Given that, marketing executives at Warner-Lambert were projecting Lipitor sales of $300 million a year at best, recalls the drugs's inventor, chemist Bruce Roth.
"I wish someday you guys could make us a drug we could sell," the marketers told his team, recalls Roth, a research vice president for Genentech, a biotech pioneer now owned by Swiss drugmaker Roche.
They had, but didn't see it.
"There was a lot of controversy at Warner-Lambert as to whether we should even take our molecule into the clinic" for human testing, Roth says. "It was kind of a big risk. ... It's millions of dollars."
But senior management was persuaded in 1990 to at least fund the initial round of testing on a couple of dozen employee volunteers.
The results were far better than what had been seen in the animal tests.
"It tremendously, incredibly outperformed the other statins," Roth says. "It was as good at its lowest dose as the other statins were at their highest dose."
So Warner-Lambert partnered with much-larger Pfizer Inc., considered the industry's top marketer, first to help fund the expensive late-stage testing of the drug in people and then to promote Lipitor after it was launched. Pfizer bought out Warner-Lambert in 2000 to block two other companies trying to acquire it and get control of Lipitor.
Pfizer benefited from some lucky timing: Lipitor went on sale in 1997, the year the Food and Drug Administration first allowed drug ads targeting consumers.

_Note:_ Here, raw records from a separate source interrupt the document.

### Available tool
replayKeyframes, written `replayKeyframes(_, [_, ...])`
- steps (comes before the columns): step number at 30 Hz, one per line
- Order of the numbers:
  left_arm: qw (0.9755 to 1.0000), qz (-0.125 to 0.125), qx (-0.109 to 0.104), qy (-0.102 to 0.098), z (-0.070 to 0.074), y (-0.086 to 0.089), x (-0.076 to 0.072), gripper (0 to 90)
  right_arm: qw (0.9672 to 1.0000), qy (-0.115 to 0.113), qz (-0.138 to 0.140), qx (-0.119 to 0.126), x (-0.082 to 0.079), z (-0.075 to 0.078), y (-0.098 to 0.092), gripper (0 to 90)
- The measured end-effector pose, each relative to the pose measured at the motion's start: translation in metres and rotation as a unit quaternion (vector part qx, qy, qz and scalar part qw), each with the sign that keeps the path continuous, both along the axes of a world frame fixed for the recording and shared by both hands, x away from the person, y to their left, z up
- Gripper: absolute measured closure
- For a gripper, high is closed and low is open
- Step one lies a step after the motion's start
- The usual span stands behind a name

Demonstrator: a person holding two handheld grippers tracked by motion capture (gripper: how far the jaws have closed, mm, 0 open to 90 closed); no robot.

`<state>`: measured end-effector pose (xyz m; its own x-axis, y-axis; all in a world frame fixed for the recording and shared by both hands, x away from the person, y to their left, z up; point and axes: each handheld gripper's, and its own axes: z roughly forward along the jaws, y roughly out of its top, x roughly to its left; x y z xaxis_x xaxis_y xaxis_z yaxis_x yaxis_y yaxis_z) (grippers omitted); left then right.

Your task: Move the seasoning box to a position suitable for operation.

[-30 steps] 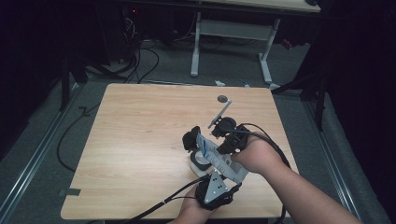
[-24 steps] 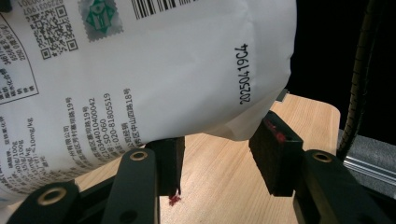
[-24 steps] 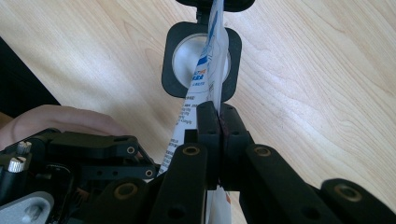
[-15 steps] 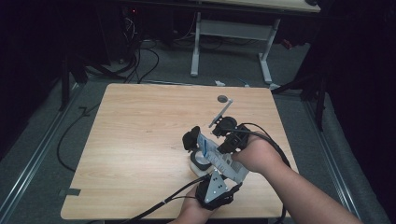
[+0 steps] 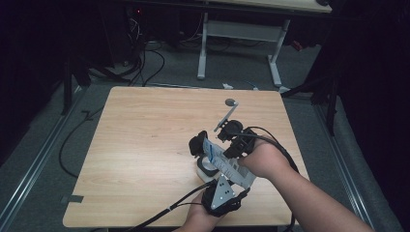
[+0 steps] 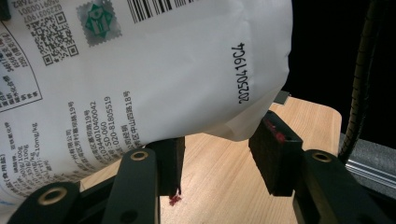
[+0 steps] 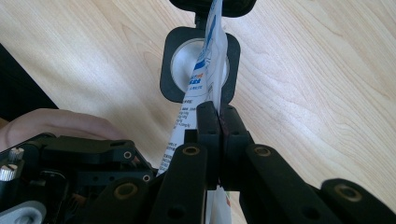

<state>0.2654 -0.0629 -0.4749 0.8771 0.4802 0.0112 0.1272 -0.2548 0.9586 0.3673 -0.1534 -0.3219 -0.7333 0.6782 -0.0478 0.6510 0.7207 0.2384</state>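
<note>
Pinching packet (image 7: 205,74) edgewise, right hand-held gripper (image 7: 218,114); left one's jaws apart

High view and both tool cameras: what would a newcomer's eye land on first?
First, the white printed packet held up edge-on near the table's front right, with the right tool clamped shut on it. Directly beneath sits a black-rimmed container with a pale round inside. The left tool stands open under the packet's lower edge, and a metal spoon lies farther back.
</note>
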Motion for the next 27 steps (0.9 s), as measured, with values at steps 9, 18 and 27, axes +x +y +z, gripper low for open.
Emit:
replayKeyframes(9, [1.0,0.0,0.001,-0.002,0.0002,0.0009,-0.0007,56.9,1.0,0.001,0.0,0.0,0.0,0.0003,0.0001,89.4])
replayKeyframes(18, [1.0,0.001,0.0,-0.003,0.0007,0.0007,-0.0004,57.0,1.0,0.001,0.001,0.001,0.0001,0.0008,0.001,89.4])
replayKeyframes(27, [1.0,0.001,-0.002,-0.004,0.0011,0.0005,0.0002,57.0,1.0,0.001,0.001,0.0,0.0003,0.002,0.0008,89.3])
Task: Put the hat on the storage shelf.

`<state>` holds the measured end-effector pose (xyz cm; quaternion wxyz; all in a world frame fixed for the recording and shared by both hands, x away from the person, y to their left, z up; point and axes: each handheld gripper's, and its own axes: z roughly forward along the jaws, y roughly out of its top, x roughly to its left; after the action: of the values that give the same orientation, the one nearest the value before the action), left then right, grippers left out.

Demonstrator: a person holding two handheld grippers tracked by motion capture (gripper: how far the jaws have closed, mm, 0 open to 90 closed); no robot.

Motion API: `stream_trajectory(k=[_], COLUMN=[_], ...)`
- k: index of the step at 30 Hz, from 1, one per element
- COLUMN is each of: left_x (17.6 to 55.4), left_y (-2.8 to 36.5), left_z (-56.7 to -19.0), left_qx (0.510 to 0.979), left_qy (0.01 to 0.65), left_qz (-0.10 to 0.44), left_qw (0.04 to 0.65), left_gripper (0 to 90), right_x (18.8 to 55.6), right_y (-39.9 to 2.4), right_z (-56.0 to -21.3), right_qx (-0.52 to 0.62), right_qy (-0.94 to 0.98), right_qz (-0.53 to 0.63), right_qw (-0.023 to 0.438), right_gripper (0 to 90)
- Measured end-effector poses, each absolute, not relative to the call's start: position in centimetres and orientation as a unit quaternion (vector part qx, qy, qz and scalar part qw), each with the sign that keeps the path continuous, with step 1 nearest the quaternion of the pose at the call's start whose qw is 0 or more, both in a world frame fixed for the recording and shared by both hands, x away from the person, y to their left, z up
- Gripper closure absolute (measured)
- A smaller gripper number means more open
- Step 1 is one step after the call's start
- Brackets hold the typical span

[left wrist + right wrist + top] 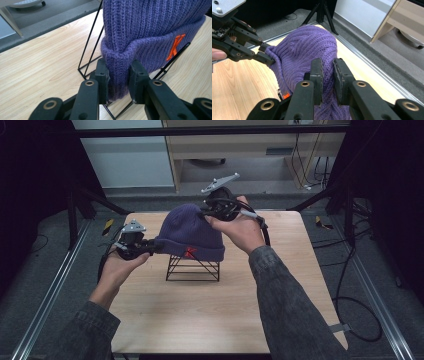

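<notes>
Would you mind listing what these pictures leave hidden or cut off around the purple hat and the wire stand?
- High view: the top of the wire stand is covered by the hat, so whether the hat rests on it cannot be told.
- Left gripper view: the hat's crown runs off the top edge; the left gripper hides the cuff's lowest part.
- Right gripper view: the right gripper and its jaws hide the knit pinched between them.

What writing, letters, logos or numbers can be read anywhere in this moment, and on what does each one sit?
"K": one orange letter stitched on the folded cuff of the purple knit beanie, clear in the left gripper view.
The same orange mark on the beanie's cuff in the high view is too small to read.
An orange tag at the beanie's edge in the right gripper view is too cut off to read.
No other text is legible.
</notes>
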<state>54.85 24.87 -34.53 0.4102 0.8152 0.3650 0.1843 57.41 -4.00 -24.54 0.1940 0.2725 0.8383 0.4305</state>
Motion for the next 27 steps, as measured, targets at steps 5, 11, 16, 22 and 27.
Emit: stream_trajectory(k=[5,11,16,22,27], left_x=[54.9,54.8,54.7,54.6,54.6], left_y=[24.9,24.9,24.9,24.9,24.9], left_z=[-34.6,-35.0,-35.4,-35.7,-36.0], left_qx=[0.816,0.818,0.820,0.822,0.823], left_qy=[0.364,0.364,0.363,0.361,0.361], left_qz=[0.184,0.181,0.178,0.176,0.174], left_qw=[0.409,0.407,0.405,0.403,0.403], left_gripper=[71.7,71.8,71.7,71.7,71.7], right_x=[57.4,57.3,57.3,57.2,57.1], right_y=[-4.1,-4.1,-4.0,-3.9,-3.9], right_z=[-24.7,-24.9,-25.3,-25.5,-25.7], right_qx=[0.272,0.271,0.269,0.269,0.269], right_qy=[0.839,0.841,0.843,0.845,0.845], right_qz=[0.430,0.428,0.426,0.424,0.421], right_qw=[0.193,0.191,0.189,0.187,0.188], right_gripper=[78.7,78.7,78.7,78.7,78.7])
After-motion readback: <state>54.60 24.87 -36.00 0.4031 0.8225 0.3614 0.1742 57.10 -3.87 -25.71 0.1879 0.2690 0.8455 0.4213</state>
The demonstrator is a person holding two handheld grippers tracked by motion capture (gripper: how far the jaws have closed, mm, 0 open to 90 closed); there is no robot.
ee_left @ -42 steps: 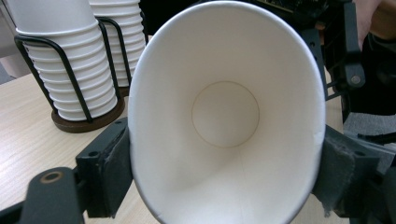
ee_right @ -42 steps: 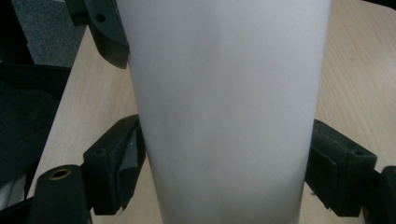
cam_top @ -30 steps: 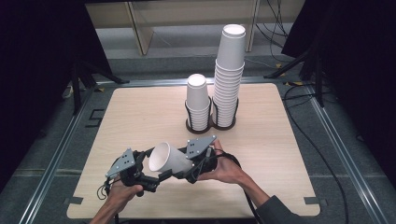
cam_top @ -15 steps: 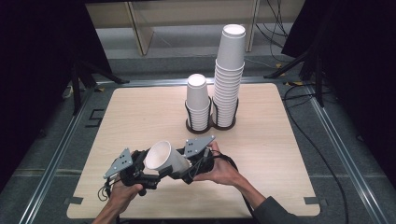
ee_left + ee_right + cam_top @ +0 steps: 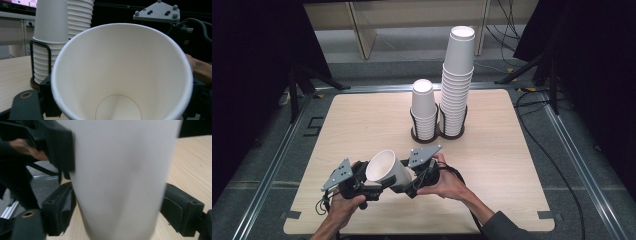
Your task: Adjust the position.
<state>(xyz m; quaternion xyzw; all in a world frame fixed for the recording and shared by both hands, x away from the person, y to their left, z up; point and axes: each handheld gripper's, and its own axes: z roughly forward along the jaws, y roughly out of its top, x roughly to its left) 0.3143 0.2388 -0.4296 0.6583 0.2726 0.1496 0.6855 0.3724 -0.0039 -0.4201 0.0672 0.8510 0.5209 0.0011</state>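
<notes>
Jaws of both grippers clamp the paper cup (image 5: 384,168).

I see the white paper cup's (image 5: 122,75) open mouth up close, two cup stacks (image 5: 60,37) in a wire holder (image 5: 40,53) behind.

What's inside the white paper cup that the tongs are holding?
Nothing: the white paper cup held between the left tongs and right tongs shows bare white walls and a round bottom. The lowest part of that bottom is cut off by the picture's edge.
</notes>
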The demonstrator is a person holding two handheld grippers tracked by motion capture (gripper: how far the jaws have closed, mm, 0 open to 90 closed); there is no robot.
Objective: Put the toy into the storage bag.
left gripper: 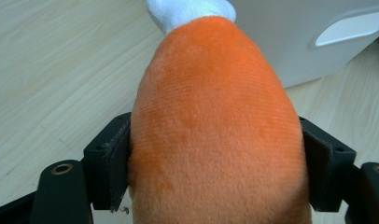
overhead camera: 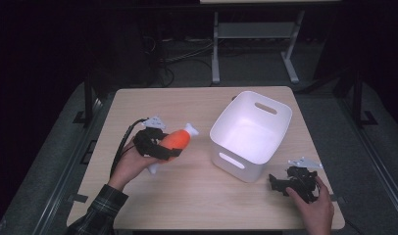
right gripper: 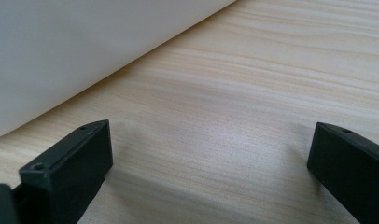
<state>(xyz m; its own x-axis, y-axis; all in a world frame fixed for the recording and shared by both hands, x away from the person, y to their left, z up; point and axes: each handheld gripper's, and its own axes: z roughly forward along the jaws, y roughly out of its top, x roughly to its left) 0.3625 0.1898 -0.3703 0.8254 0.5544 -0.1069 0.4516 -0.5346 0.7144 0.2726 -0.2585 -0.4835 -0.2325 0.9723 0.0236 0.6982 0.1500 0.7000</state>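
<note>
- Right now my left claw (overhead camera: 160,147) is clamped on an orange plush toy (overhead camera: 176,139), one pad pressed into each side of its body; I hold it over the left half of the counter (overhead camera: 187,205), toward the middle.
- From the high view I can see the whole toy: an orange body with a white tip at each end, one pointing toward the white bin (overhead camera: 248,134) and one sticking out below my hand. It lies slantwise, its upper tip just short of the bin.
- My left claw's own view gives me what the high view cannot: the plush (left gripper: 215,130) bulging between the two black pads (left gripper: 115,158), the fuzzy weave of the fabric, and the white tip (left gripper: 190,11) at the far end. Behind it stands the bin's wall with a handle slot (left gripper: 351,30), close by.
- Whether the toy touches the counter I cannot tell from either view.
- My right claw (overhead camera: 280,184) sits near the counter's front right corner, just beside the bin's near corner, jaws spread wide with nothing between them.
- Its own view shows that gap plainly: bare pale wood (right gripper: 234,116) between the two jaws, and the bin's white side (right gripper: 75,51) rising close at the upper left.
- The high view alone lets me look inside the bin, which stands on the right half of the counter, its inside bare and white.
</note>
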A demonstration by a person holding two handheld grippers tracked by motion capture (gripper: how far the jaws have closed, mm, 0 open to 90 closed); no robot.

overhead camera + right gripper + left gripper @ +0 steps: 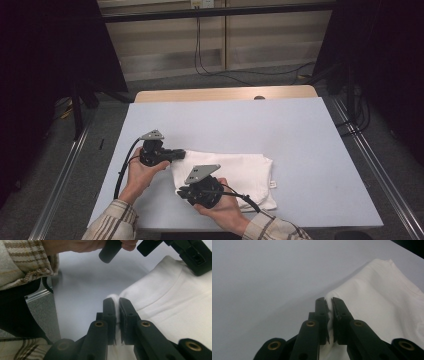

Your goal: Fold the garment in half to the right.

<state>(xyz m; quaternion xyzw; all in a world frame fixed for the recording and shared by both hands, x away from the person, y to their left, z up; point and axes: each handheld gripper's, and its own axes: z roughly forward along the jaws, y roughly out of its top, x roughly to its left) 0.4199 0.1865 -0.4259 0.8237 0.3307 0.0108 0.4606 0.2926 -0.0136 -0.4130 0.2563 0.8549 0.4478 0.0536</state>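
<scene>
Looking down from the high view, the folded white cloth (235,175) lies on the pale table (300,140) toward its near edge, with the left gripper (181,154) at the cloth's left far corner and the right gripper (181,193) at its left near corner. The left gripper view shows that gripper (329,301) with jaws clamped on a pinch of the cloth (382,297); the right gripper view shows the same — the right gripper (117,301) closed on the cloth's edge (172,302). Both holds take little fabric near the jaw tips, so a quick or uneven lift would likely let a corner slip out — or catch only the top layer and spoil the fold.
</scene>
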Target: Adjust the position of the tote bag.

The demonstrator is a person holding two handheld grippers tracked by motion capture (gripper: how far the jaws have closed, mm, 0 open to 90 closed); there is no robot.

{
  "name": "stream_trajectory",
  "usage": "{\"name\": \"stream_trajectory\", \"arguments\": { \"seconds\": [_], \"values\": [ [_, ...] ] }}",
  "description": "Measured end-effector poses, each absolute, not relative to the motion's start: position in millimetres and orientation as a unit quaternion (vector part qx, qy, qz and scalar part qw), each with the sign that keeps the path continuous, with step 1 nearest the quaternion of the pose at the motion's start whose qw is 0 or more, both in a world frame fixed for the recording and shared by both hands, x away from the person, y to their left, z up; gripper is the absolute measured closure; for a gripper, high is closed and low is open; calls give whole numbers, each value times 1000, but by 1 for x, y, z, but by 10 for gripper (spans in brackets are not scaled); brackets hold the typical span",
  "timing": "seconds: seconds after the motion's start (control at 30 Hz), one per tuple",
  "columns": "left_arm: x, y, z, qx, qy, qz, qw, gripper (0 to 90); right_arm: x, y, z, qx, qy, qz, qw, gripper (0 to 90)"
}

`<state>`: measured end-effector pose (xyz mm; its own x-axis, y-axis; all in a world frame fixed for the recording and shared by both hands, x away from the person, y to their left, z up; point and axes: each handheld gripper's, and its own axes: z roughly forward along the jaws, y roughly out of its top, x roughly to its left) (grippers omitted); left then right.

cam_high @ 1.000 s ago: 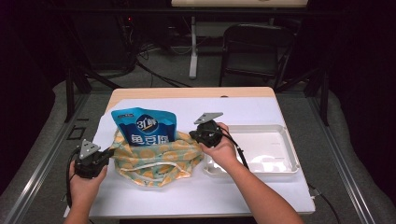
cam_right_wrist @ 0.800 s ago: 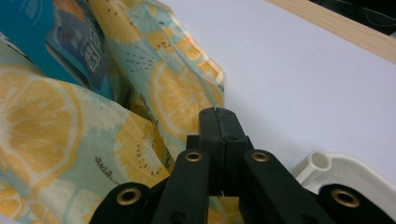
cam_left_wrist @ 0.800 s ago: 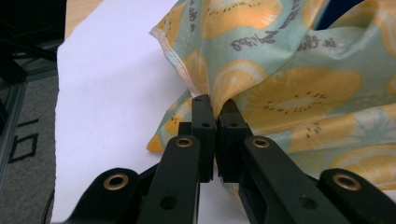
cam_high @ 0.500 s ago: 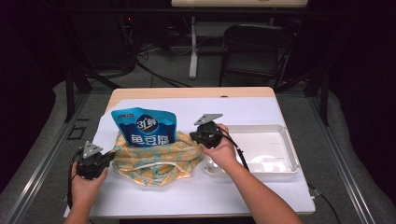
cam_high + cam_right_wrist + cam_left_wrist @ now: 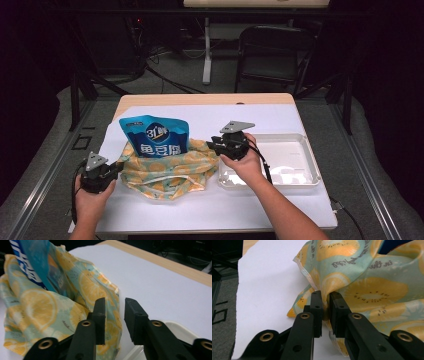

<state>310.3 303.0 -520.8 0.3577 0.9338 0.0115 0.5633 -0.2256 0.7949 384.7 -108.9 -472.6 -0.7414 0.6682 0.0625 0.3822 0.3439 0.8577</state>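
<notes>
The blue printed snack pouch (image 5: 154,136) sat half buried in the lemon-patterned fabric bag (image 5: 167,167), its lower part hidden.

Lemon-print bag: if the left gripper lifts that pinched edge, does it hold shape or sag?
Likely sags: the lemon-print bag lies crumpled, and its cloth bunches where the left gripper pinches it. The blue pouch standing inside may tip.

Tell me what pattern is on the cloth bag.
Yellow citrus slices on pale green; the bag shows best in the left gripper view.
</notes>
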Motion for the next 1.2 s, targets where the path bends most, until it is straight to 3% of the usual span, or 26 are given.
{"name": "stream_trajectory", "arguments": {
  "seconds": [0.33,0.8,0.87,1.07,1.2],
  "values": [
    [308,303,-519,734,506,257,374,742,357,-105,-459,277,809,495,152,613],
    [307,304,-519,726,508,260,383,631,345,-76,-474,224,840,472,149,558],
    [307,304,-519,726,508,261,383,624,345,-73,-475,220,842,468,151,579],
    [307,305,-519,725,509,262,383,609,341,-68,-479,210,854,452,151,804],
    [306,306,-519,722,510,264,385,598,338,-69,-480,206,856,451,147,892]
  ]
}}
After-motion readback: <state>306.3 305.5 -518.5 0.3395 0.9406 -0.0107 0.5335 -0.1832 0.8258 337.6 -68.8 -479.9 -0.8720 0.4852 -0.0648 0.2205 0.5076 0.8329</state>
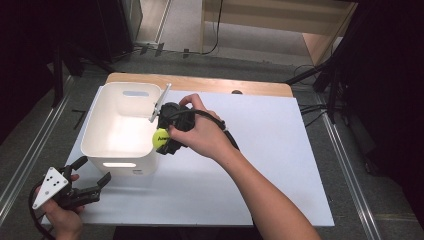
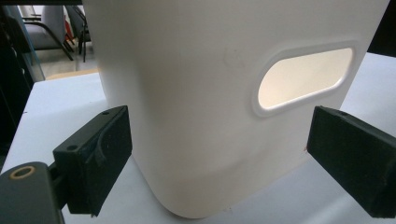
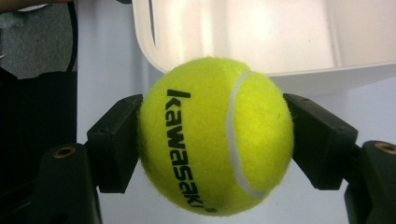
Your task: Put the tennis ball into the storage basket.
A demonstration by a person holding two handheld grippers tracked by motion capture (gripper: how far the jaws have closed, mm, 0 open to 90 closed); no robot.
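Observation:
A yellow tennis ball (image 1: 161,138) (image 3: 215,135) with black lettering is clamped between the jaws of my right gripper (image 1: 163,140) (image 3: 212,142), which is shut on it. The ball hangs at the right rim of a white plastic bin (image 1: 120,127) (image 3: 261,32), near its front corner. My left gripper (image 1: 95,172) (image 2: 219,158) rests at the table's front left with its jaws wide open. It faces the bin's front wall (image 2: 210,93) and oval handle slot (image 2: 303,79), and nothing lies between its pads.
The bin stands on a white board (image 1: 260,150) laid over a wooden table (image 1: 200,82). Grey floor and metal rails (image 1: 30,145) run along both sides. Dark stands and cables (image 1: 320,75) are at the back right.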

So Pfizer spent tens of millions on ads, including on the popular drama "ER," first urging patients to "Know Your Numbers" and then showing patients discussing how Lipitor helped them get their cholesterol numbers below guideline goals.
Meanwhile, health groups kept lowering the cholesterol targets in national guidelines, making millions more patients good candidates for statin treatment, as new research showed the link between cholesterol levels and consequences such as heart attacks. All those new patients boosted sales for the whole statin class, particularly Lipitor.
The Lipitor promotion team set new standards for a marketing campaign. They repeatedly visited family doctors as well as cardiologists, and blanketed patients with data showing that Lipitor was best at lowering cholesterol. They stressed to doctors nervous about safety that Lipitor's lowest dose worked as well as rivals' highest doses. They gave free samples of the white pills and sometimes bought lunch for the office staff.
The company continued research on Lipitor, through this year conducting more than 400 studies, costing roughly $1 billion and including more than 80,000 patients. The studies have shown how Lipitor helped patients with heart problems, diabetes, stroke risk and other conditions, by preventing heart attacks and strokes and reducing plaque buildup in arteries.